The power of this becomes obvious when you see it through the flywheel. Let’s say you offer autonomy to candidates. Candidates who want and value autonomy are more likely to apply and get hired, thus increasing the number of people at work who value autonomy, which in turn attracts more people who value autonomy. The employer brand creates its own self-fulfilling prophecy because it is the thinking around the impression a company makes to a candidate.
Where this falls apart
One of the core frictions in our work is balancing what we see and hear from staff every day and the company that leadership thinks it is (or wants it to be). So when the brand is emanating from every part of the company and impacting every part of the company, a lack of alignment with what leadership intentions and aspirations becomes obvious. The net result is a fragmented sense of what it’s like to work there, thereby hamstringing the brand's ability to help the company.
The other major obstacle here is the company’s unwillingness to see how the brand, which encapsulates the work experience, values and culture (among other things) being the kind of “operating instructions” for working at the company. Many teams see themselves as special or independent of what “the rest of the company” thinks (see developers in the early days of Facebook or traders in an investment firm).
Examples
For companies where the people are the most obviously differentiating value, this law is crystal clear. Think of an airline. Every airline has to fly through the same cities and airports. Every airline has to cover the same geography through the same airspace. They all fly the same planes. The biggest difference between a Delta and a United are the people who work there: the people staffing the gate handling onboardings and delays, the flight attendants providing service, the baggage handlers making sure your luggage gets where it needs to go in one piece, and the pilots providing committed to safely and speed.

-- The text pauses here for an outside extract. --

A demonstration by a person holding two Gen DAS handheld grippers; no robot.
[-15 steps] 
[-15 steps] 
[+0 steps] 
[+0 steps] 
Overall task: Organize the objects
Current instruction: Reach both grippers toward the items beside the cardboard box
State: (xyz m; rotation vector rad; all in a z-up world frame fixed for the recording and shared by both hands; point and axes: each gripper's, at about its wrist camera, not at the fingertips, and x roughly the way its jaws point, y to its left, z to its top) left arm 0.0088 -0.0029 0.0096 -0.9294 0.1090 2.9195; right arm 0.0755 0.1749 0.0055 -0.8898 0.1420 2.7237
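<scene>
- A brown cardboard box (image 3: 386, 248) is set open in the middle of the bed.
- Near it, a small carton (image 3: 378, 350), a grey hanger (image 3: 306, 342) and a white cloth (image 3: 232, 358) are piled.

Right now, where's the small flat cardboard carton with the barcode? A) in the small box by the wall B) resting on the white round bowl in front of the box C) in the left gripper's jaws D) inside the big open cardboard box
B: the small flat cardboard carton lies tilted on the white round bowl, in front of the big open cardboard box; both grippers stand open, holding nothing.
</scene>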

In companies like these, it doesn’t take much at all to see the difference between a strong and clear brand and one which is all “pretty words and pictures” with nothing underpinning it.
This is also true for consulting firms, where a McKinsey or EY might have an operating philosophy or process, but in the end, it's the people who create connections, build solutions and serve the customer. Where it pretty much doesn’t matter who is staffing the grill at McDonald’s, the output is meant to be fool-proof and the same whether you’re eating in Hoboken or Hollywood, your only interaction with a consultant firm come through the consultant assigned to the project. Thus, the brand has an outsized impact on who is attracted to the company and how the firm is ultimately seen by customers.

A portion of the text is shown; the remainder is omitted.